PROBLEM TO SOLVE:
The response should consist of every line below, restated exactly, with no pictures.

[Data entries]
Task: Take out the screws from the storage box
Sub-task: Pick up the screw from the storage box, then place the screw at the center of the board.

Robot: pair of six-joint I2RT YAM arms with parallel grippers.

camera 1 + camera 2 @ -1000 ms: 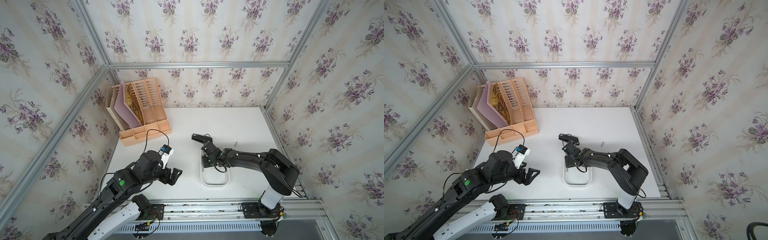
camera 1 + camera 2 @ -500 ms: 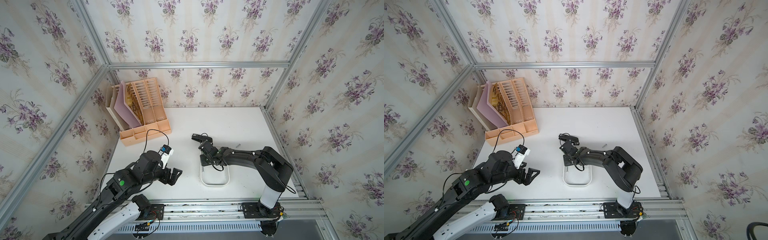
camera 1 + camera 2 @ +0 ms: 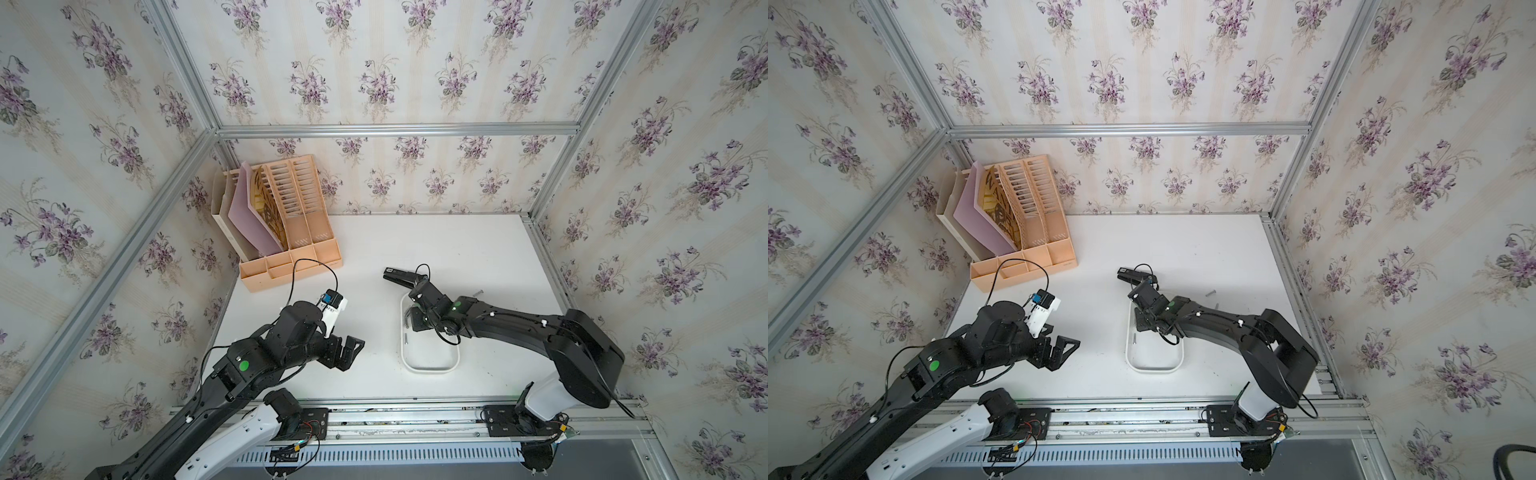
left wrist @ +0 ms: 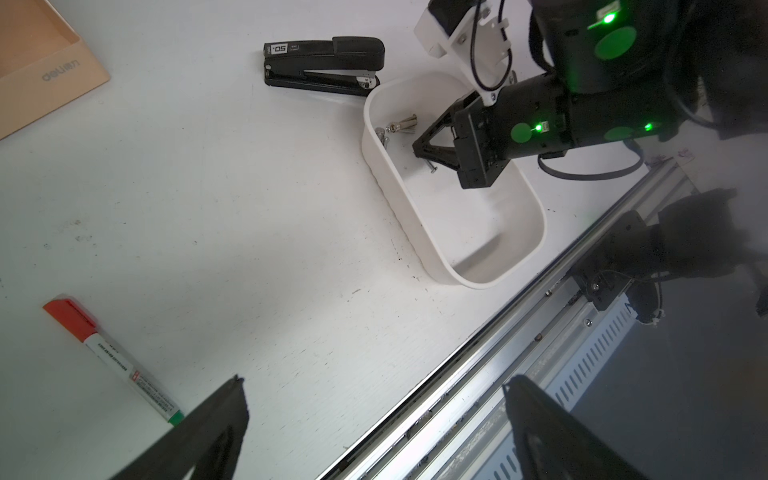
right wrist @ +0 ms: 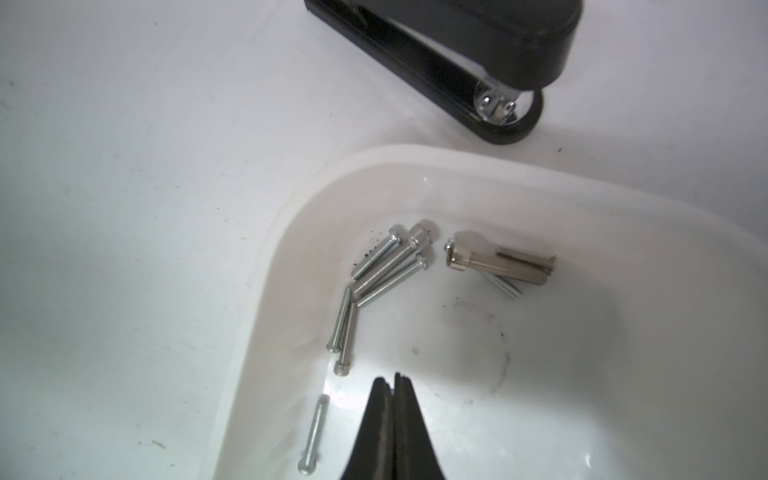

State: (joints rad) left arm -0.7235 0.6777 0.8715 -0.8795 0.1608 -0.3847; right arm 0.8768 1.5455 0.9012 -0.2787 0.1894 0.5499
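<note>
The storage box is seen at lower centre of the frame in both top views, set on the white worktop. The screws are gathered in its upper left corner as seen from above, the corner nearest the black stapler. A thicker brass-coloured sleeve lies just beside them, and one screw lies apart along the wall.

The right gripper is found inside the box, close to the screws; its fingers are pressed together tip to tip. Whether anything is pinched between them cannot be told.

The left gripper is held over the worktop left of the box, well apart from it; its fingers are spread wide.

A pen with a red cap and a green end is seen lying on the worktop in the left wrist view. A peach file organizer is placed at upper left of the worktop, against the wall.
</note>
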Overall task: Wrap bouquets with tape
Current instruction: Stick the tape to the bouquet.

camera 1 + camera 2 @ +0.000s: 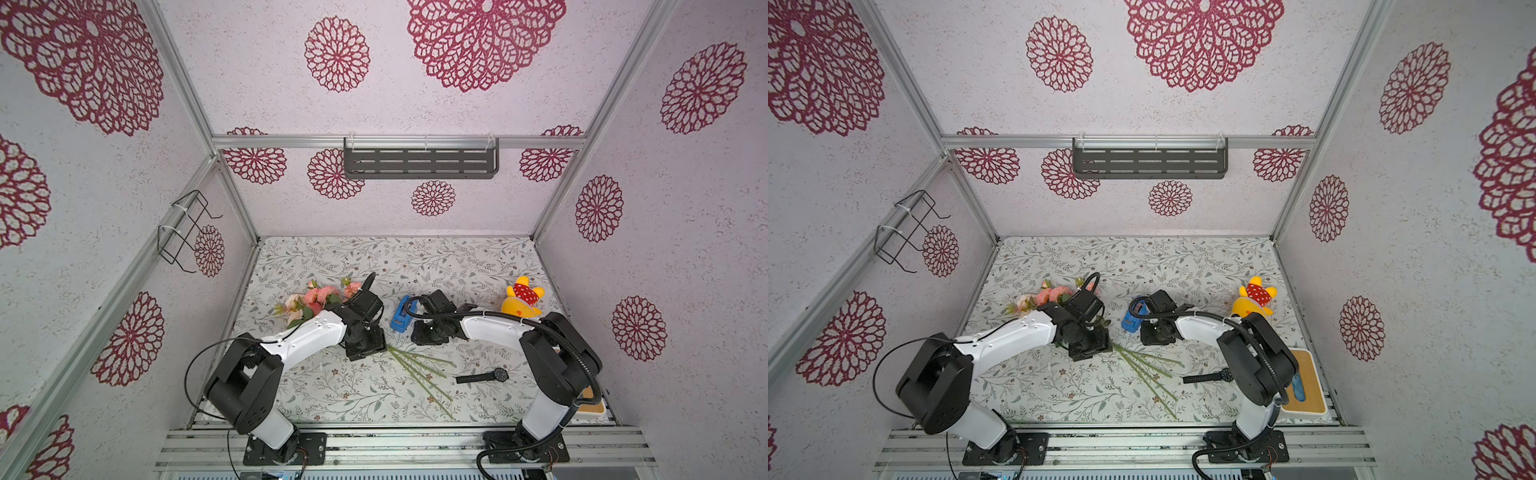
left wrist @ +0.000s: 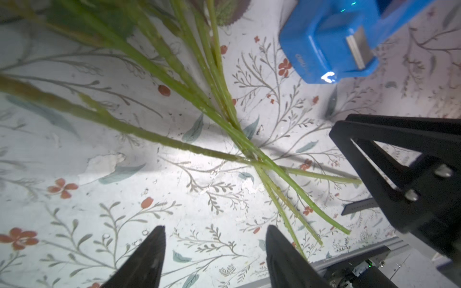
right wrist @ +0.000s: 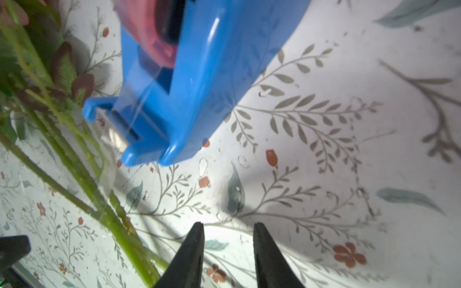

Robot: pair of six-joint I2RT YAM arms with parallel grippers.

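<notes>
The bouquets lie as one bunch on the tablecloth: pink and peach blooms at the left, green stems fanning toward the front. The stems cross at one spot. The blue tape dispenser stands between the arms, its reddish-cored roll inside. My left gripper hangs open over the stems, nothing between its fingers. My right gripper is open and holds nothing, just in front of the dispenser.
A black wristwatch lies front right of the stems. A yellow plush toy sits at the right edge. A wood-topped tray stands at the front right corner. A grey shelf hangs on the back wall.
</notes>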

RESULT OF THE TASK:
Task: Take out the screws from the storage box
Sub-task: Pick up the screw from the storage box, then place the screw at the center of the board.

Robot: pair of six-joint I2RT YAM arms with parallel grippers.

camera 1 + camera 2 @ -1000 ms: 
camera 1 + camera 2 @ -500 ms: 
camera 1 + camera 2 @ +0 ms: 
left wrist @ +0 ms: 
right wrist @ +0 ms: 

State: (joints rad) left arm -0.7235 0.6777 0.8715 -0.8795 0.1608 -0.3847; right arm 0.8768 1.5455 0.9012 -0.2787 0.1894 0.5499
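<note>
The storage box is seen at lower centre of the frame in both top views, set on the white worktop. The screws are gathered in its upper left corner as seen from above, the corner nearest the black stapler. A thicker brass-coloured sleeve lies just beside them, and one screw lies apart along the wall.

The right gripper is found inside the box, close to the screws; its fingers are pressed together tip to tip. Whether anything is pinched between them cannot be told.

The left gripper is held over the worktop left of the box, well apart from it; its fingers are spread wide.

A pen with a red cap and a green end is seen lying on the worktop in the left wrist view. A peach file organizer is placed at upper left of the worktop, against the wall.
</note>
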Overall task: Wrap bouquets with tape
Current instruction: Stick the tape to the bouquet.

camera 1 + camera 2 @ +0.000s: 
left wrist @ +0.000s: 
right wrist @ +0.000s: 

Robot: pair of six-joint I2RT YAM arms with parallel grippers.

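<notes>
The bouquets lie as one bunch on the tablecloth: pink and peach blooms at the left, green stems fanning toward the front. The stems cross at one spot. The blue tape dispenser stands between the arms, its reddish-cored roll inside. My left gripper hangs open over the stems, nothing between its fingers. My right gripper is open and holds nothing, just in front of the dispenser.
A black wristwatch lies front right of the stems. A yellow plush toy sits at the right edge. A wood-topped tray stands at the front right corner. A grey shelf hangs on the back wall.
</notes>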

There's no more to the output.